▶ _WORK ITEM_
This exercise asks for an exact copy of the lines from the one containing "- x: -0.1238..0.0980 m" through the final line of the material, with pictures omitted.

*** DATA PROVIDED ***

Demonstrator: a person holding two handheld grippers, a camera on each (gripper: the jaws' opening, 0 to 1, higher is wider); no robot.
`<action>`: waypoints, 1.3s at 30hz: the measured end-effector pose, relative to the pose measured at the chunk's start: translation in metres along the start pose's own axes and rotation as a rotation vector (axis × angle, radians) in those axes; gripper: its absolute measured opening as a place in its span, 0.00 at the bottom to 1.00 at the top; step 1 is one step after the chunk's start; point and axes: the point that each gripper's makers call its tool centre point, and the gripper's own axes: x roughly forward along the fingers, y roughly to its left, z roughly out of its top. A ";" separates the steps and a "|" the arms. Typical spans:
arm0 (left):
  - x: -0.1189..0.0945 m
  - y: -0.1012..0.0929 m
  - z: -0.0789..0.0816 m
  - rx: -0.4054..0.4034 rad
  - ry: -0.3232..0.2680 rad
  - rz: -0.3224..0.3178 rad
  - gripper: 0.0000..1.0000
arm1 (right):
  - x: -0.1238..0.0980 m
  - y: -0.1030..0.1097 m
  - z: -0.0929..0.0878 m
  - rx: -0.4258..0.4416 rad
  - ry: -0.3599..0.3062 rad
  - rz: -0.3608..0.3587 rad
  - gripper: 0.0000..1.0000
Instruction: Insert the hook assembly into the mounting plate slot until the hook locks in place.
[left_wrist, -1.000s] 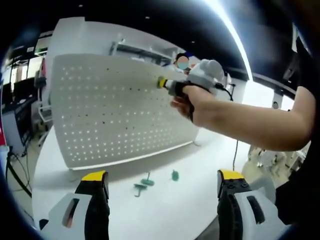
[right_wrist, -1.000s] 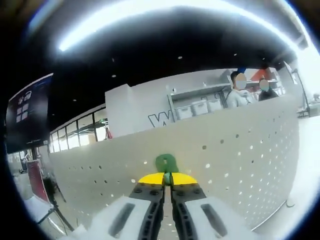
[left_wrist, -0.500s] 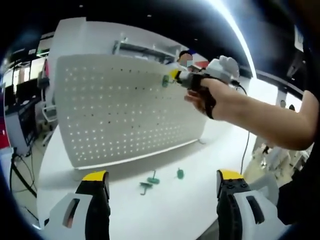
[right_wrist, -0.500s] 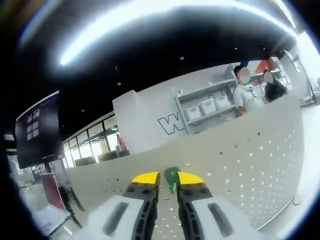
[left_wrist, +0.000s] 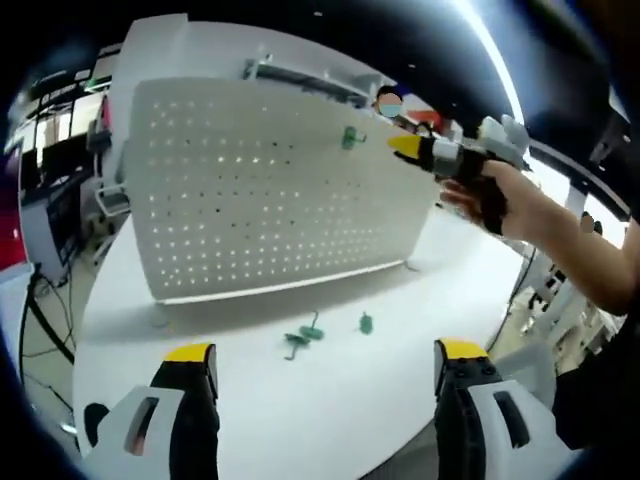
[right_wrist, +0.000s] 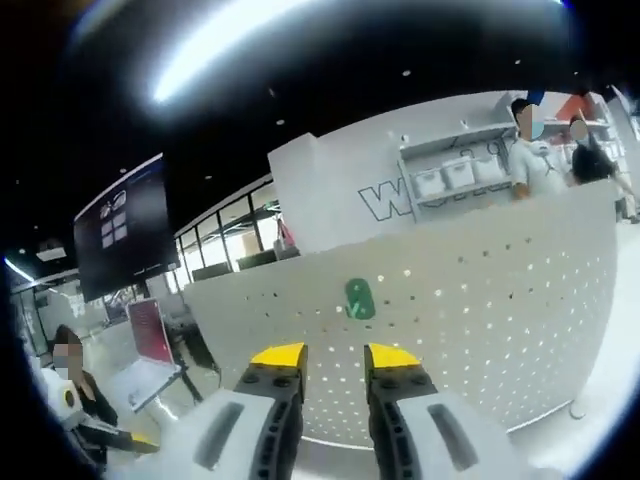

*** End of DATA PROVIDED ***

▶ _RESULT OF THIS EXERCISE_
  - x: -0.1238..0.0980 m
  - y: -0.1030..0.1097 m
  - z: -0.0929..0.0878 m
  - rx: -0.4258..0.4416 rad
  - ry: -0.3599..0.3062 rad
  - rz: -0.3608..0.3587 rad
  - gripper: 0.0000..1.0000
Instruction: Insert the hook assembly into the mounting plate slot until the hook locks in place.
[left_wrist, -1.000s] 
[right_wrist, -1.000s] 
[left_wrist, -0.500s] 
[right_wrist, -0.500s] 
[left_wrist, +0.000s] 
[right_wrist, +0.000s] 

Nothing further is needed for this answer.